Disclaimer: Still not C.S. Lewis.

I might make each of these into separate stories if anyone wants.

i

Peter isn't awkward; he moves about with grace. The boys hit him because they call it arrogance; he doesn't hit back because he knows what he's capable of.

ii

After he got back from Narnia, he signed all of his letters High King Peter The Magnificent and then was forced to scrap them, the wet splotches in the paper never making the crisp tearing sound, never severing evenly, only wetting his fingertips until igh King Peter was tattooed in ink across them.

iii

There's a cut on his right hip just over the bone that he touches just to make sure it's there. When he touches his left hip, he is devastated every time to find that his sword is not.

iv

He still checks every cave, knocks on every back door, stumbles by accident into every closet. Just in case.

v

He watches smugly on Valentine's Day, the ridiculous boys with their candy hearts and their flowers chasing after young girls - too much perfume, too much lipstick, too few clothes. He has known true passion and shakes his head idly wondering if he'll ever know it again.

vi

Sometimes when he looks in the mirror, he sees an old man. Sometimes, he sees a child.

vii

He wonders if he should consider himself lucky or cursed for getting a second chance at a lifetime.

viii

He used to run naked in the woods around Cair Paravel.
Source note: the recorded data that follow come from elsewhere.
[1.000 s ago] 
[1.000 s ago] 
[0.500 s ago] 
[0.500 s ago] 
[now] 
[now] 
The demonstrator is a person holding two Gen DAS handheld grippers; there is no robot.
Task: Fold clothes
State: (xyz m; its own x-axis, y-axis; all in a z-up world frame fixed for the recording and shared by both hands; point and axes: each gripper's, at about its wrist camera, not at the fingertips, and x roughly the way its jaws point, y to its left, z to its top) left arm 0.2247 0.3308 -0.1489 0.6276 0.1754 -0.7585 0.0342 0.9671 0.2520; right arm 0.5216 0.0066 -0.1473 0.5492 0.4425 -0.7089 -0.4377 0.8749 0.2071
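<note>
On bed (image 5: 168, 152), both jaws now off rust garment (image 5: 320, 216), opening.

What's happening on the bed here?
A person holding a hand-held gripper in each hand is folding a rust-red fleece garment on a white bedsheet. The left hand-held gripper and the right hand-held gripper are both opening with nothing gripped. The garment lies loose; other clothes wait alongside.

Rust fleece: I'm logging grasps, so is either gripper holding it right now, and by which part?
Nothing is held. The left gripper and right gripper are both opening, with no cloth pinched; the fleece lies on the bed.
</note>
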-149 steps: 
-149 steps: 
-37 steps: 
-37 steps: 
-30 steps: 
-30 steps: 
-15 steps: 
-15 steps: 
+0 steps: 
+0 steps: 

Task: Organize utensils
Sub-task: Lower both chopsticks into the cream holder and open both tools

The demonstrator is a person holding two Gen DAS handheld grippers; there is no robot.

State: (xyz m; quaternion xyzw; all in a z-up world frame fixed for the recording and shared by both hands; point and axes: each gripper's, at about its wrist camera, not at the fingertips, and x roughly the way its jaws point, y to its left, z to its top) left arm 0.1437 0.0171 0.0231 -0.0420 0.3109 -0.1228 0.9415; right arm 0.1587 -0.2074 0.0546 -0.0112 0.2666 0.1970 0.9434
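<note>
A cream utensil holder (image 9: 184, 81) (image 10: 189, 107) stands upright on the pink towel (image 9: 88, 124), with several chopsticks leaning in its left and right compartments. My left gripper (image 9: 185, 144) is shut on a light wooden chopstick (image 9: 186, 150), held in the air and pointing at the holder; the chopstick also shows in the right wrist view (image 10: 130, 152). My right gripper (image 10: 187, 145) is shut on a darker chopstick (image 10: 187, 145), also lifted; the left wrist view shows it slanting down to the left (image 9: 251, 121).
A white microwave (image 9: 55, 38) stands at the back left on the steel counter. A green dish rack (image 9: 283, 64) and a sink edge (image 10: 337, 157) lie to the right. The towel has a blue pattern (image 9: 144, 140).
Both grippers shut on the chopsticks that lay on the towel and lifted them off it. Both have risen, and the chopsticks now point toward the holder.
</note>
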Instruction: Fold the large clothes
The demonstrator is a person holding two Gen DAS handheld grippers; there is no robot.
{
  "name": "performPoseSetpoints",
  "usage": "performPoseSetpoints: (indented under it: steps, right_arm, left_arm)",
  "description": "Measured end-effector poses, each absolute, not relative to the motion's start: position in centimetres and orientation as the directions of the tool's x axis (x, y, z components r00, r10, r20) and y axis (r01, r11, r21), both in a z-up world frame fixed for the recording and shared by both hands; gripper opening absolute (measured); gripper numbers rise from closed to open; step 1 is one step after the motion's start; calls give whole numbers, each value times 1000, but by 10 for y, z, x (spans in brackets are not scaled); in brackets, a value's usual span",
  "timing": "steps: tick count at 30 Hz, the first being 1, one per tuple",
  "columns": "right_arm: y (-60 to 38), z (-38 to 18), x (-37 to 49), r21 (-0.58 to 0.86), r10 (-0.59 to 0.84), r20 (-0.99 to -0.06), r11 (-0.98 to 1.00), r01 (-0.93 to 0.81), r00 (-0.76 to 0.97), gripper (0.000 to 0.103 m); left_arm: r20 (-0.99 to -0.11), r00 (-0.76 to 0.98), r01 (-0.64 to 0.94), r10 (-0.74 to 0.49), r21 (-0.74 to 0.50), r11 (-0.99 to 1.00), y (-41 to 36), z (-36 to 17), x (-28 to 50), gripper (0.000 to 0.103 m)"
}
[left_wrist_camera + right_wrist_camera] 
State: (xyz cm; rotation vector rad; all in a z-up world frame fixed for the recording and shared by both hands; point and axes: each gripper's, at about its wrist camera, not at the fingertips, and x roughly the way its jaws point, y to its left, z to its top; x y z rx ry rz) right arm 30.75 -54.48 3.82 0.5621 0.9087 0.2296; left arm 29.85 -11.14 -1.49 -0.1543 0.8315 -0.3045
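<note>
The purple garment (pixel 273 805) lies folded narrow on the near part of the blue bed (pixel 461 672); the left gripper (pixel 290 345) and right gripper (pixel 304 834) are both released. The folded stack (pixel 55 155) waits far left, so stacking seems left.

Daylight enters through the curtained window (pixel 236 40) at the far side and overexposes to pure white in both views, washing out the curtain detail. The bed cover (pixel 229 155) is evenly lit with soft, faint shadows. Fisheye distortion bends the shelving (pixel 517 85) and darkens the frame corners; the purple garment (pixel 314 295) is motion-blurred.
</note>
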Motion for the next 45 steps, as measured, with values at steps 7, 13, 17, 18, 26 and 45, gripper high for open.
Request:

He thinks that if he had more time, he would take Caspian with him.

ix

Sometimes in a second, he tries to imagine a whole year and thinks that if he shuts his eyes tight enough, he can almost see Narnia whirl behind them.

x

Sometimes he talks to animals. Sometimes, he thinks, they talk back.

xi

He makes anagrams out of the word Narnia - "Honestly, Susan, to pass the time" - hoping that just the word might have some magic of its own, that if he finds places like Aarinn or Nanira or Ranian, he will find Narnia. They don't exist, not even in the old books nicked from libraries or archives that he reads by candlelight; he checks. And in moments of quiet desperation he thinks that for everyone else it just means Narnia, but for him, it's Home.

xii

He makes anagrams for Caspian too, but only comes up with one: Peter.

xiii

Peter wonders how he could have been so fucking complacent and gets angry at himself. Susan winces everytime she hears a plate shatter and even more when she hears her brother's quiet sobs.

xiv

Peter notices that Edmund and Lucy look expectant. He tries to spend as much time with them as he can, not because he will miss them, but because he hopes that if they are whisked away into Narnia, he will at least be within touching distance and be able to tag along too. He doesn't think it works that way, but can't bring himself to care.

xv

Peter thinks about what it means to lay with other men. Then, he thinks that during war there is no time to lay anywhere.

xvi

Peter thinks they fit: gold and black, Telmarine and Narnian, King and King. He tries to think of things that fit now when it doesn't come to Caspian. He can't think of any.

xvii

Peter and Caspian went back to Cair Paravel the night before Peter left and picked out stars ("They're for forever, Peter. Eternal."). Peter tries to find their stars among the Heavens over England, but, instead, finds that the world has shifted and he doesn't know what to do to make it right itself again.

xviii

Peter doesn't think of Aslan when he thinks of the broken table. He thinks of Caspian spread out beneath him, harsh and hasty, stone digging into flesh, nails digging deeper, clothes pushed aside, vows that they would make it, would come back, still clinging to their fire lit skin, never forgotten, long after the battle was over. Peter thinks those are his favorite scars: the three crescents on his shoulder and the tapering slash on his hip.

xix

Peter thinks it's funny that Caspian had to blow a horn to make Peter come. He means to chuckle at the irony, but Caspian coaxes a strangled gasp from his throat instead and his body arches sweetly off the ground.

xx

Peter thinks he's crazy for thinking it was real. Any of it.

xxi

Peter doesn't want it to be the end, doesn't want it to end that way, doesn't want to find himself at a train station because he can still feel the lingering touches and flowering bruises and those in that moment seem more real to him than the train or England or the world.